Saisonale Produkte aus der Region haben zudem durch kurze Lagerzeiten und Transportwege einen besonders hohen Vitamin- und Mineralstoffgehalt. Auch auf dem heimischen Balkon oder sogar der Fensterbank lassen sich eigene Tomaten, Gurken, Erbsen, Erdbeeren und Co ziehen – welch ein Erlebnis, wenn diese dann tatsächlich auf dem Teller landen. Sollten die Kinder dann Feuer fangen beim Gärtner, bieten sich von Gemeinschaftsgärten bis zu Mietackerflächen Möglichkeiten, diese Leidenschaft zu vertiefen.
In und um Berlin kann man Garten- und Ackerflächen mieten, um dort Obst und Gemüse selbst anzubauen, beispielsweise bei meine ernte www.meine-ernte.de, den Ackerhelden www.ackerhelden.de oder auf dem Landgut Pappelallee www.landgut-pappelallee.de. Infos zu verschiedenen Gartenprojekten in Berlin vom Allmende-Kontor bis zum Prinzessinnengarten findet man in unserem Infoartikel Natur erleben in Berlin. Angebote in München sind unter Natur erleben in München nachzulesen.
Das Auge isst mit
Man muss sich nicht gleich einen Wettkampf um die am schönsten ausstaffierte Brotbox liefern, aber erfahrungsgemäß werden gesunde Snacks lieber weggeknabbert, wenn sie ansprechend und mundgerecht daherkommen. Die Zeit zum Essen in den Schulpausen ist manchmal recht knapp bemessen – wenn man Apfel (mit Zitronensaft beträufelt), Möhre, Paprika, Gurke in Stückchen geschnitten oder Nüsse mitgibt, finden diese auch mal in kurzen Pausen den Weg in den Kindermund.
Die Investition in eine entsprechende Brotbox mit unterteilten Fächern lohnt sich – so bleiben die einzelnen Snacks ansehlich und frischer. Der gute alte Apfel schmeckt den meisten Kindern und ist ungleich gesünder und nahrhafter als jeder Riegel. Das vielzitierte Sprichwort „An apple a day keeps the doctor away“ kommt jedenfalls nicht von ungefähr: Ein Apfel enthält reichlich Ballaststoffe, Vitamine und Mineralstoffe. besonders Vitamin C und Kalium und den Ballaststoff Pektin. Dieser ist wichtig für eine gute Verdauung und ein lang anhaltendes Sättigungsgefühl.

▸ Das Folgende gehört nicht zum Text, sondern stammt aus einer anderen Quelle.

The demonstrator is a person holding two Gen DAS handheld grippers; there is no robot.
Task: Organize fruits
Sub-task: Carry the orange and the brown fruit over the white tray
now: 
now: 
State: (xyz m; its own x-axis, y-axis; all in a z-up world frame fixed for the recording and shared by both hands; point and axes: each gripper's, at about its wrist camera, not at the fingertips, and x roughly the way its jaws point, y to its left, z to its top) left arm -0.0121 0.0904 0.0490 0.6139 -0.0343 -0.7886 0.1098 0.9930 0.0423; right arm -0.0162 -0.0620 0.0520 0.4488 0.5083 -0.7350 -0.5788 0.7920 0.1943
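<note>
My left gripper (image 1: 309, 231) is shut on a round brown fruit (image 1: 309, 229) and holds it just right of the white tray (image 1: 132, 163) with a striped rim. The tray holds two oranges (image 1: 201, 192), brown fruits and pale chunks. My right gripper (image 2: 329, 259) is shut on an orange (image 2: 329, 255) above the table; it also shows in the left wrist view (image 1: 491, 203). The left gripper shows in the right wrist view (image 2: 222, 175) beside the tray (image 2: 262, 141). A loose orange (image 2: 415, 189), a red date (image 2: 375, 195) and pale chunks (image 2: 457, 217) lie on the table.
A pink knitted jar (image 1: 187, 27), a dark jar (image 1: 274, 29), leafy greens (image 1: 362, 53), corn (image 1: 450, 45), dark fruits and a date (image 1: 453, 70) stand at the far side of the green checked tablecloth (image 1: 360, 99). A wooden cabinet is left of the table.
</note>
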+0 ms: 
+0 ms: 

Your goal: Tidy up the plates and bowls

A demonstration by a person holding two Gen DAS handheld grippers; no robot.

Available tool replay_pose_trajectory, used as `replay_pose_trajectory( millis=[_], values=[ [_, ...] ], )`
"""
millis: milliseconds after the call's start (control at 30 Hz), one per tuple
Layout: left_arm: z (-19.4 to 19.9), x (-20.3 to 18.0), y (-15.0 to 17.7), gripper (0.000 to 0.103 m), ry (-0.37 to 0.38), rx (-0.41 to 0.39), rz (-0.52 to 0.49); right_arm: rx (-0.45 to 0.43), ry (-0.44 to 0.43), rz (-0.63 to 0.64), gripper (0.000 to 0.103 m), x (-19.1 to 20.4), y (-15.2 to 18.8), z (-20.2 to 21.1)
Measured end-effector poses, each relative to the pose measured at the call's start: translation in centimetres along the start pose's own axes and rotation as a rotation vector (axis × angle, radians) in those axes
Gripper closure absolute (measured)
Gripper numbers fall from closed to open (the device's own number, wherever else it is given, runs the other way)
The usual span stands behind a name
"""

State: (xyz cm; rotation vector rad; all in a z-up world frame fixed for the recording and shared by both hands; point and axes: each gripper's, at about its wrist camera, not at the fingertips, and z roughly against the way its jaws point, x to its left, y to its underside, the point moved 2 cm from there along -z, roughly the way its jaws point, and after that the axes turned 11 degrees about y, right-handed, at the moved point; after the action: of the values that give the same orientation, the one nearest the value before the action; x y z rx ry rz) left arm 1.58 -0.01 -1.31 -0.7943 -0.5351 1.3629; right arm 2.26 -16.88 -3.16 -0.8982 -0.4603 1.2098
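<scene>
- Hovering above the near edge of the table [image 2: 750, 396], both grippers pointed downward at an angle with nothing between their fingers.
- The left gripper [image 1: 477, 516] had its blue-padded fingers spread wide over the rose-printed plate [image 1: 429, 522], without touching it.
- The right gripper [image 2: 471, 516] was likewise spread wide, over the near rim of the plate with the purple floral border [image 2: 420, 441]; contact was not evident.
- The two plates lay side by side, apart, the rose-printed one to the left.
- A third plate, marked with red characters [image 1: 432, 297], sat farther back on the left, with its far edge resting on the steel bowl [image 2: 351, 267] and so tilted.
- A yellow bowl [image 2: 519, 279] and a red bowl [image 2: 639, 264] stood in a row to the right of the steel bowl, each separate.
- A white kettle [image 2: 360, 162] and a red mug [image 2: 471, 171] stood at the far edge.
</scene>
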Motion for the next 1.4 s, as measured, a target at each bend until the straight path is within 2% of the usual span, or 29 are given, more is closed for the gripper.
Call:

Auch Paprika und Möhre sind geeignete Zutaten für die Brotdose und stecken voller Vitamine und Mineralstoffe. Etwa jedes fünfte Grundschulkind und ein Drittel der Jugendlichen in Deutschland gehen zur Schule, ohne dass sie vorher gefrühstückt haben. Die Gründe sind vielfältig und reichen von mangelnder Fürsorge der Eltern bis zu morgendlicher Hektik im Familienalltag, häufig widerstrebt es dem Kind aber einfach, so früh morgens etwas zu essen. Zwingen sollte man es nicht, aber darauf achten, dass es zumindest etwas trinkt und dann ein gehaltvolles (Vollkorn)Brot für die erste Pause mitgeben.
Das Salz in der Suppe
In früheren Jahrhunderten war Salz so kostbar, dass es als „Weißes Gold“ bezeichnet wurde – heute steht der Salzstreuer überall auf dem Tisch und ist das meistgebrauchte Würzmittel. Kochsalz, also Natriumchlorid, ist ein elementar wichtiger Mineralstoff für den menschlichen Körper und spielt eine wichtige Rolle beim Knochenaufbau, der Verdauung, der Erregbarkeit von Nerven und Muskeln und regelt den Wasserhaushalt.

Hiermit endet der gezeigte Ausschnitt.